WHAT YOU WILL DO:
Copy the lines below word for word, skipping any image.
═══ DATA PROVIDED
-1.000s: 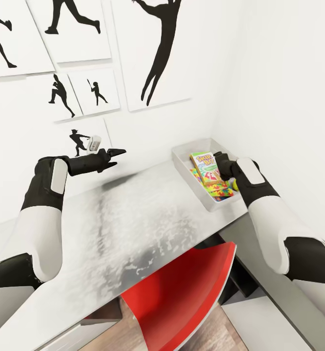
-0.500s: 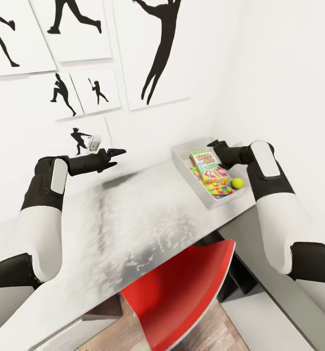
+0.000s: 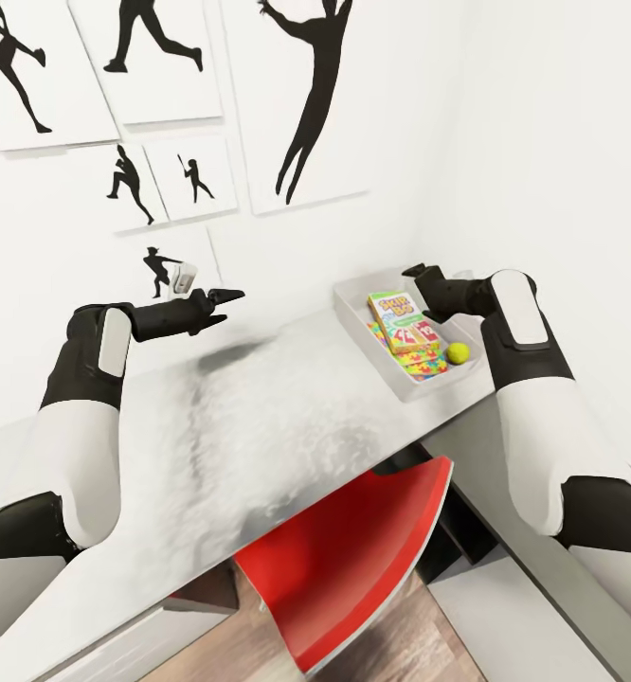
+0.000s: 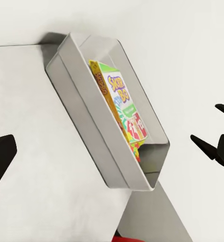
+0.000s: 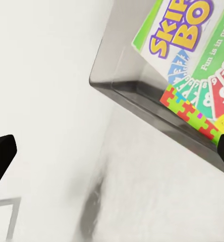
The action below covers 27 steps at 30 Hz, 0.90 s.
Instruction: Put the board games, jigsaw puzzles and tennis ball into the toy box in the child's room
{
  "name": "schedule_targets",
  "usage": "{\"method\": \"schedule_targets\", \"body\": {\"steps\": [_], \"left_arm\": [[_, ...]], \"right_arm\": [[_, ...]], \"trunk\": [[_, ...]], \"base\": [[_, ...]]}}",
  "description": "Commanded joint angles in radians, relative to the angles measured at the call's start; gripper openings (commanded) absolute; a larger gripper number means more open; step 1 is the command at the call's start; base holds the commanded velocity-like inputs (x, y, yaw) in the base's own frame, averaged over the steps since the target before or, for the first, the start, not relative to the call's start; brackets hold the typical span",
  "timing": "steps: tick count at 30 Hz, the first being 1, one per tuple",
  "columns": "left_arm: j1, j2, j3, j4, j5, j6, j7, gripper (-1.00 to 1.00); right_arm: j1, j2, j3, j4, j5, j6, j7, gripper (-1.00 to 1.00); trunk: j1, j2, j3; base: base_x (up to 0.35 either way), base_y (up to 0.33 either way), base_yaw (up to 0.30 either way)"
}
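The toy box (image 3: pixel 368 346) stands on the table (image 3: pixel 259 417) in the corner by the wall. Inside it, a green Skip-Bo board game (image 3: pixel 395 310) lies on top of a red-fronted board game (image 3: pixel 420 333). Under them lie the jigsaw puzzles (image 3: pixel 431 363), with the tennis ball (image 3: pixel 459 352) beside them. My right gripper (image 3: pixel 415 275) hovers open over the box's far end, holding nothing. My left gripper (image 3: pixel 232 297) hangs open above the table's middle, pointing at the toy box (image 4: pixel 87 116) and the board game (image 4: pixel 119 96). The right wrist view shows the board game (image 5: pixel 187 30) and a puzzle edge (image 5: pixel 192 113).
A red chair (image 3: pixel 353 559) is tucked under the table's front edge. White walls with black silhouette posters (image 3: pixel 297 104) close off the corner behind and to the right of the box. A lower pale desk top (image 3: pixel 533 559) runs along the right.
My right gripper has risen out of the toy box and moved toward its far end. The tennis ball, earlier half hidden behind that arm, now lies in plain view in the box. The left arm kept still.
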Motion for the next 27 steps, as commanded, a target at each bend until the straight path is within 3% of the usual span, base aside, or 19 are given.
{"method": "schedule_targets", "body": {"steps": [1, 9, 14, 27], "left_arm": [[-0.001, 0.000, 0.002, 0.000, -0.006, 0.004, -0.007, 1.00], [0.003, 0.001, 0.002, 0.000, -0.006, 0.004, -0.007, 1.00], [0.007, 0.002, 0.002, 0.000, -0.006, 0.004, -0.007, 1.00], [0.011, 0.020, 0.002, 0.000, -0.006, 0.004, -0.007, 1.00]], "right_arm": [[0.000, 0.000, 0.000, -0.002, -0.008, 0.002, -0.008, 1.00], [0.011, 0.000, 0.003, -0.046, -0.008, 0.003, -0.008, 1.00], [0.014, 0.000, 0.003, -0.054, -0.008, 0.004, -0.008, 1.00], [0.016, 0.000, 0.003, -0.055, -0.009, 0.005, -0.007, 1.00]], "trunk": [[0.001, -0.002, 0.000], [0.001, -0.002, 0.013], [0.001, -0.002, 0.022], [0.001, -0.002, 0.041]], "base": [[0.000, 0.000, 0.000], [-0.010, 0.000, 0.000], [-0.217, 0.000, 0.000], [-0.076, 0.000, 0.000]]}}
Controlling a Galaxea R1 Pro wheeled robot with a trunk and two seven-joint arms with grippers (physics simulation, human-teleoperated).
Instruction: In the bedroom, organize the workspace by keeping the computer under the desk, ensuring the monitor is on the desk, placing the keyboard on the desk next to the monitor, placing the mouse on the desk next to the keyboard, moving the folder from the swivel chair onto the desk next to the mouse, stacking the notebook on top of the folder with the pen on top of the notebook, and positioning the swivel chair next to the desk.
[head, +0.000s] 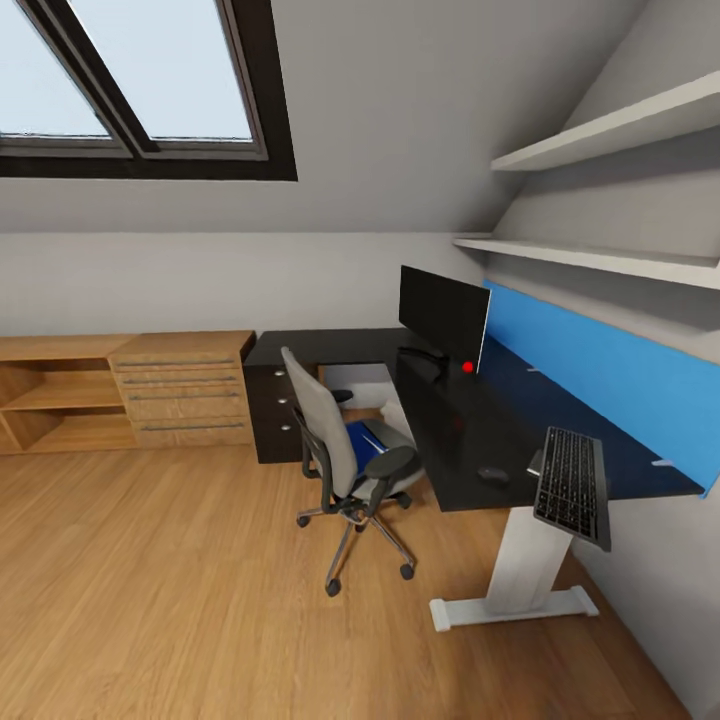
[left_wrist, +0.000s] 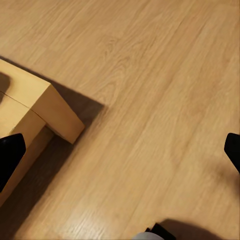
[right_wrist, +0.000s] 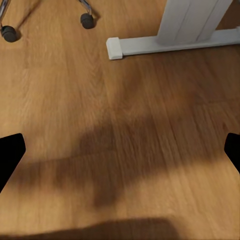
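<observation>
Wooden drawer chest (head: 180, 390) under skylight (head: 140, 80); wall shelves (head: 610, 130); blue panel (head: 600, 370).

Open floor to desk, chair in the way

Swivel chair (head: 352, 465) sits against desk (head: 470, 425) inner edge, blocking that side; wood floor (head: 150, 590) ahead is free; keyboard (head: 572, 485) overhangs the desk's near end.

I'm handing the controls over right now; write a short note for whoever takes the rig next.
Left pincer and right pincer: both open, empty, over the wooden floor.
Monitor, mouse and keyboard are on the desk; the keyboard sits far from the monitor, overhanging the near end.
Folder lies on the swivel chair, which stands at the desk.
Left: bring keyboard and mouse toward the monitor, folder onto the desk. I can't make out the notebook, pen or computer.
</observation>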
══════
ANSWER TO THIS TASK:
-1.000s: 
-0.500s: 
+0.000s: 
+0.000s: 
+0.000s: 
The action below covers 27 steps at 30 Hz, 0.90 s.
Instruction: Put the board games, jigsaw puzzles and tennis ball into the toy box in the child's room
{
  "name": "schedule_targets",
  "usage": "{\"method\": \"schedule_targets\", \"body\": {\"steps\": [_], \"left_arm\": [[_, ...]], \"right_arm\": [[_, ...]], \"trunk\": [[_, ...]], \"base\": [[_, ...]]}}",
  "description": "Commanded joint angles in radians, relative to the angles measured at the call's start; gripper openings (commanded) absolute; a larger gripper number means more open; step 1 is the command at the call's start; base holds the commanded velocity-like inputs (x, y, yaw) in the base's own frame, averaged over the steps since the target before or, for the first, the start, not relative to the call's start; brackets hold the typical span",
  "timing": "steps: tick count at 30 Hz, the first being 1, one per tuple",
  "columns": "left_arm: j1, j2, j3, j4, j5, j6, j7, gripper (-1.00 to 1.00); right_arm: j1, j2, j3, j4, j5, j6, j7, gripper (-1.00 to 1.00); trunk: j1, j2, j3; base: base_x (up to 0.35 either way), base_y (up to 0.33 either way), base_yaw (up to 0.30 either way)"
}
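The toy box (image 3: pixel 368 346) stands on the table (image 3: pixel 259 417) in the corner by the wall. Inside it, a green Skip-Bo board game (image 3: pixel 395 310) lies on top of a red-fronted board game (image 3: pixel 420 333). Under them lie the jigsaw puzzles (image 3: pixel 431 363), with the tennis ball (image 3: pixel 459 352) beside them. My right gripper (image 3: pixel 415 275) hovers open over the box's far end, holding nothing. My left gripper (image 3: pixel 232 297) hangs open above the table's middle, pointing at the toy box (image 4: pixel 87 116) and the board game (image 4: pixel 119 96). The right wrist view shows the board game (image 5: pixel 187 30) and a puzzle edge (image 5: pixel 192 113).
A red chair (image 3: pixel 353 559) is tucked under the table's front edge. White walls with black silhouette posters (image 3: pixel 297 104) close off the corner behind and to the right of the box. A lower pale desk top (image 3: pixel 533 559) runs along the right.
My right gripper has risen out of the toy box and moved toward its far end. The tennis ball, earlier half hidden behind that arm, now lies in plain view in the box. The left arm kept still.
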Motion for the next 27 steps, as commanded, a target at each bend until the straight path is within 3% of the usual span, base aside, or 19 are given.
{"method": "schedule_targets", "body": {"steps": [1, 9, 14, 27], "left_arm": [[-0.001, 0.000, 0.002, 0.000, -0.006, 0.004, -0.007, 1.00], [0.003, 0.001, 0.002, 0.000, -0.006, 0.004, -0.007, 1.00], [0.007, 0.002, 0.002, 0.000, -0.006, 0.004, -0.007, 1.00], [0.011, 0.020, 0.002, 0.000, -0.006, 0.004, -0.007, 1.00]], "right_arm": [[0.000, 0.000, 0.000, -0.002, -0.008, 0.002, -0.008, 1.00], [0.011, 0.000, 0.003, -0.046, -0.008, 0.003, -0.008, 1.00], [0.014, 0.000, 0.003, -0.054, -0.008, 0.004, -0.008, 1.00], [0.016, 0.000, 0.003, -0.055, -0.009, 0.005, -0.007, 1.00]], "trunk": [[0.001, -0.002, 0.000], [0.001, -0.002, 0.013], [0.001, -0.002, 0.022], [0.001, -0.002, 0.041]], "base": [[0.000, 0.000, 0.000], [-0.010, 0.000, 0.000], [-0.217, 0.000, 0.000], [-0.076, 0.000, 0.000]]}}
Controlling a Galaxea R1 Pro wheeled robot with a trunk and two seven-joint arms with grippers (physics simulation, human-teleoperated).
Instruction: In the bedroom, organize the workspace by keeping the computer under the desk, ensuring the monitor is on the desk, placing the keyboard on the desk next to the monitor, placing the mouse on the desk next to the keyboard, moving the folder from the swivel chair onto the desk next to the mouse, stacking the notebook on top of the folder with the pen on top of the notebook, and positioning the swivel chair next to the desk.
[head, +0.000s] 
[left_wrist, +0.000s] 
[right_wrist, +0.000s] 
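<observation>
Wooden drawer chest (head: 180, 390) under skylight (head: 140, 80); wall shelves (head: 610, 130); blue panel (head: 600, 370).

Open floor to desk, chair in the way

Swivel chair (head: 352, 465) sits against desk (head: 470, 425) inner edge, blocking that side; wood floor (head: 150, 590) ahead is free; keyboard (head: 572, 485) overhangs the desk's near end.

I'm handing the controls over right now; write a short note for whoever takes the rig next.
Left pincer and right pincer: both open, empty, over the wooden floor.
Monitor, mouse and keyboard are on the desk; the keyboard sits far from the monitor, overhanging the near end.
Folder lies on the swivel chair, which stands at the desk.
Left: bring keyboard and mouse toward the monitor, folder onto the desk. I can't make out the notebook, pen or computer.
</observation>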

Nothing more belongs to this exercise.